En effet, le road-trip en voiture, où toute la « famille » s'embarque – ici à travers l'Angleterre jusqu'en Ecosse – dans le but de conduire la petite soeur « gagnante » à sa compétition, dans notre cas une compétition de Mathématique, m'ont évidemment rappelé l'excellent « Little Miss Sunshine ». de plus, dans les deux cas, le concours se solde par un échec ; mais l'épopée aboutit surtout à une prise de conscience de chaque protagoniste, et permet de souder les liens entre tous les passagers ; on retrouve d'ailleurs la même figure du grand frère, d'abord un peu perdu, indifférent, froid et solitaire, puis qui devient peu à peu protecteur, attentionné et plus confiant en lui et son avenir. Bref, l'idée est intéressante, mais justement déjà vue et brillamment mise en scène dans le film, donc « Jamais deux sans toi » ne peut m'apparaître autrement qu'une copie moins recherchée, plus floue et même moins sensible. Je regrette également que Jojo Moyes n'ait pas utilisé ce périple comme prétexte pour nous faire voyager, et nous offrir quelques descriptions des paysages alentours, qui m'auraient sans aucun doute ravie.

Et puis, évidemment, on ne peut comparer la romance du livre qu'à une comédie romantique, qui, là encore, ne laisse pas vraiment de doute quant à son issue heureuse ; mon choix aurait pu se porter sur un autre titre possédant la même structure, mais pour l'avoir vue récemment, « Donne-moi ta main » est celle qui me vient en premier à l'esprit. Dans « Jamais deux sans toi », ‘l'héroïne', Jess, cumule les jobs pour s'en sortir, connaît des fins de mois difficiles et ne se permet aucun extra au risque de s'endetter et de perdre pied ; Ed, le ‘héros', entrepreneur et chef de sa propre entreprise, possédant deux voitures, et vivant oiseusement dans un logement luxueux, ne rencontre pas des problèmes de même nature : il est, lui, poursuivi pour délit d'initié et en attente de son procès. le hasard veut que Jess fasse le ménage chez Ed ; mais elle le déteste tout à fait et lui en est parfaitement indifférent. Qui plus est, leur quotidien, leur éducation, leur niveau social, leurs préoccupations, tout semble les séparer, et pourtant… La situation est un peu différente pour les protagonistes du film, mais la construction similaire : un homme et une femme d'un milieu totalement opposé, « contraints » de faire un voyage l'un en compagnie de l'autre malgré leurs mépris réciproques, et qui, au fil des multiples péripéties qu'ils rencontrent au cours de leur aventure, ne se sentent plus si dissemblables que ça, commencent même à s'apprécier, et plus encore… Certaines scènes se font d'ailleurs clairement échos, notamment quand les deux personnages principaux doivent se comporter comme mari et femme chez un logeur et qu'ils se rendent compte qu'ils ne sont finalement pas si mal ensemble… Sans grand effort d'imagination, tout le monde aura deviné comment tout cela finit.

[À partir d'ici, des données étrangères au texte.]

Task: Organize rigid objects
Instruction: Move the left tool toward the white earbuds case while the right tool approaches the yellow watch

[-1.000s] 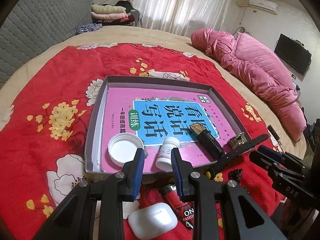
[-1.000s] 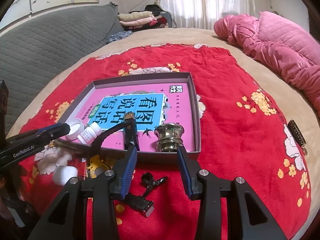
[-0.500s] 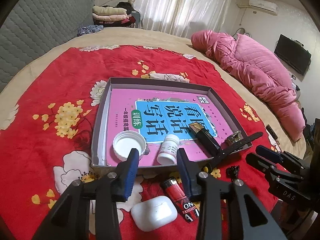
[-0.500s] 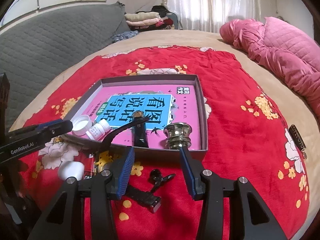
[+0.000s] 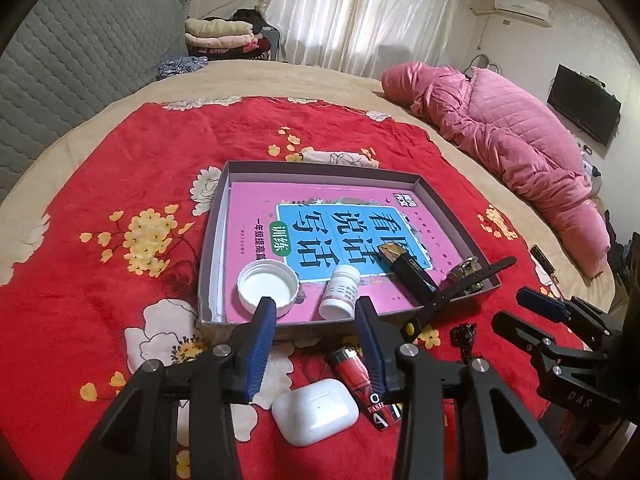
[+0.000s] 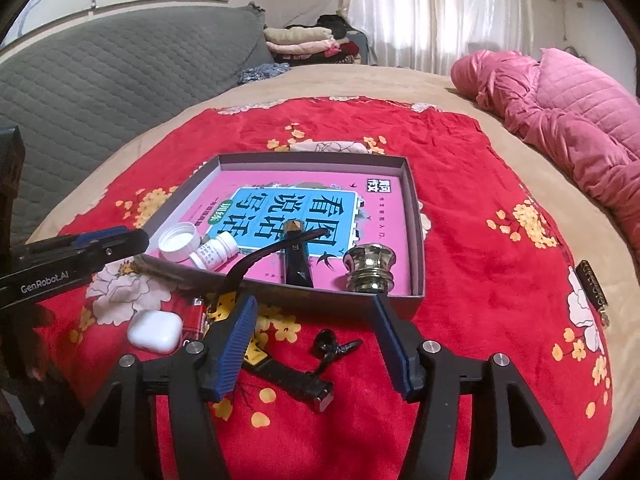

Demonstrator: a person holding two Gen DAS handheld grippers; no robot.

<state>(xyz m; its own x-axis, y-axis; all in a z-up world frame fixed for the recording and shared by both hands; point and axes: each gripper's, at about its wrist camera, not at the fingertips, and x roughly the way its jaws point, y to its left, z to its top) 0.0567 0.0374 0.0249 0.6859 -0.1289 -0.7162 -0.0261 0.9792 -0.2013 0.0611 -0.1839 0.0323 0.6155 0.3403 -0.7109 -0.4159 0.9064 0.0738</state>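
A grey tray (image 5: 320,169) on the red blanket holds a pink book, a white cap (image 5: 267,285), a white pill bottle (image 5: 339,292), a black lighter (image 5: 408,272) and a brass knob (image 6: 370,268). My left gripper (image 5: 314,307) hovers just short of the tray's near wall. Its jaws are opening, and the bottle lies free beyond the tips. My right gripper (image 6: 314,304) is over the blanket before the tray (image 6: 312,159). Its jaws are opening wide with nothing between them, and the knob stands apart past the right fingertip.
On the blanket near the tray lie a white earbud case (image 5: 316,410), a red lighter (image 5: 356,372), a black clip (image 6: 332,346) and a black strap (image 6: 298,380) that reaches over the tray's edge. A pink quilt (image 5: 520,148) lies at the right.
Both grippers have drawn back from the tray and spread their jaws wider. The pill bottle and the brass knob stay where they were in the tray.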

Il y a tout juste un an, je découvrais l'auteure avec « La Baie des Baleines », et, malgré là encore une intrigue attendue, j'avais été plutôt charmée par la douce évasion que ce roman m'avait procurée. En refermant « Jamais deux sans toi », je me rends compte qu'à peu de choses près, l'histoire et les thèmes abordés sont les mêmes, recyclés et transposés dans un cadre spatio-temporel différent, la saveur du voyage, l'intéressant message écologique, et, c'est dommage, les émotions en moins.

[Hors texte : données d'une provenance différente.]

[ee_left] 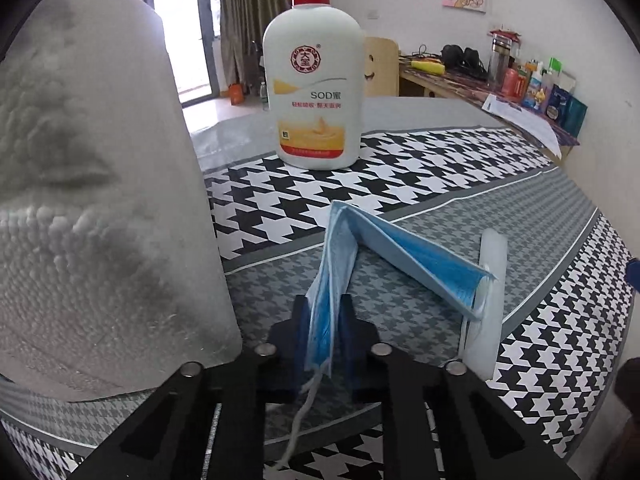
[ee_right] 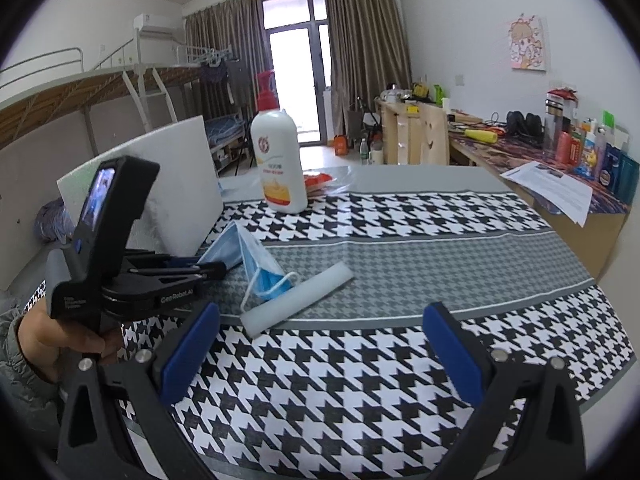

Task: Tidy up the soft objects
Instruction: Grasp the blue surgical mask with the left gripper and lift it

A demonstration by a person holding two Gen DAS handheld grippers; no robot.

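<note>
Grasping a blue face mask on the houndstooth-covered counter, the left gripper is clenched on one end of it.

The mask's far end rests against a white foam cylinder lying on the counter; its ear loop hangs below the clamped fingers. The right gripper is released, its blue pads spread wide above bare cloth, touching nothing. The left wrist view shows the pinch closely, with a white foam slab filling its left side and a lotion bottle beyond. The right wrist view alone shows the left gripper from the side, the whole cylinder, and the mask tented beside it.
</note>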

Pour résumer et sans grande surprise, je n'ai pas vraiment été convaincue par le mélange de lieux communs et de situations tout aussi improbables que prévisibles, qui font de « Jamais deux sans toi », malgré sa sincérité, un livre dont je déplore surtout le peu d'originalité. Je tiens néanmoins à remercier l'opération masse critique, ainsi que les éditions Milady pour m'avoir permis de me faire un avis en avant-première sur ce roman à paraître de Jojo Moyes.